Spenserian Networks

13 May 2017

In 1906, William Sumner defined ethnocentrism as the “view of things in which one’s own group is the center of everything, and all others are scaled and rated with reference to it”. Among the ethnocentric, Sumner continued, “each group nourishes its own pride and vanity, boasts itself superior, exists in its own divinities, and looks with contempt on outsiders” [13]. This notion of “in-group favoritism” continues to inspire research and new questions on a wide range of social groups. In an attempt to bring some of these questions back in time, the analysis below uses social network data to evaluate in-group and out-of-group dynamics in a network of historical writers.

The Spenserians Database

To build a social network of early modern writers, one needs some data. The data used below comes from the Spenserians database, David H. Radcliffe’s phenomenally rich database with over 25,000 hand-keyed original poems and structured metadata on virtually all writers in the Spenserian tradition of poetry.

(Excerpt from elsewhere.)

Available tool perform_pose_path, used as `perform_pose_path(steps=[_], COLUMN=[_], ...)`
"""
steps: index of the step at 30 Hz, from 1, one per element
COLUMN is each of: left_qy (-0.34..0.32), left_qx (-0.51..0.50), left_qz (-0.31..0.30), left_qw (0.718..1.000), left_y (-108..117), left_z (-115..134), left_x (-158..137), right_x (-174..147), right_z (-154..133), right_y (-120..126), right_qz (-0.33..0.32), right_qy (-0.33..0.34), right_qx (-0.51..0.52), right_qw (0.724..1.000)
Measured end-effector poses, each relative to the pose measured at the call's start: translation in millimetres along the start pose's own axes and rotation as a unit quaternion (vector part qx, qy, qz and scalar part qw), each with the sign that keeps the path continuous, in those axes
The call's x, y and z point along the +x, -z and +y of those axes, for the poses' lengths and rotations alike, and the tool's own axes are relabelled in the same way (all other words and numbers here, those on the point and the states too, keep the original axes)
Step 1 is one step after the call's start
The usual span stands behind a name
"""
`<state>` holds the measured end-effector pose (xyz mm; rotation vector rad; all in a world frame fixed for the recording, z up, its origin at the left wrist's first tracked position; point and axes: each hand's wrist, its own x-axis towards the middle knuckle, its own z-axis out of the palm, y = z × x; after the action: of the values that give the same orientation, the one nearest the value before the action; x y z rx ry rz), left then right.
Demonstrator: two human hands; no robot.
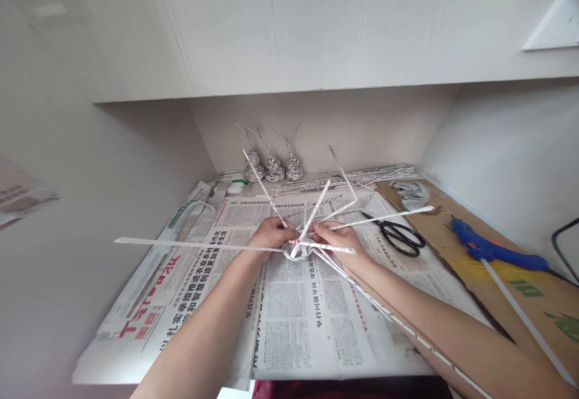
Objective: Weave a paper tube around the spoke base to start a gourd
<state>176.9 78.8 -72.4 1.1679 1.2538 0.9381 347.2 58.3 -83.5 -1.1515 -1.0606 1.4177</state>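
Between my two hands is a small round weave of rolled newspaper tubes [296, 253], with several long white tubes sticking out in all directions. My left hand [270, 234] grips its left side, fingers bent round the rim. On the right side, my right hand [340, 242] pinches the weave and tubes, thumb and fingers together. One long paper tube [389, 313] runs from the weave down along my right forearm. The fingertips are partly hidden behind the tubes.
Newspaper sheets [289, 332] cover the table. Black scissors [400, 235] lie right of my right hand. Farther right, a blue glue gun [493, 248] and a grey crumpled cloth [411, 195] rest on cardboard [520, 302]. Behind stand three woven gourds [274, 169] and loose paper tubes [353, 178], beneath an overhanging cabinet [289, 37].
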Motion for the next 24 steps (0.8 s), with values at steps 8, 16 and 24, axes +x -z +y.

The database builds on 200 years of bibliographical research on the Spenserian tradition, and can therefore justly claim “its selection criteria are formal (anyone who wrote in Spenserian stanzas … is included) and its scope comprehensive for printed materials in English”. From its humble origins in the 1990’s as a digital HyperCard project to its current implementation on a robust LAMP architecture, the Spenserians Database has evolved into the definitive digital collection of Spenserian poetry.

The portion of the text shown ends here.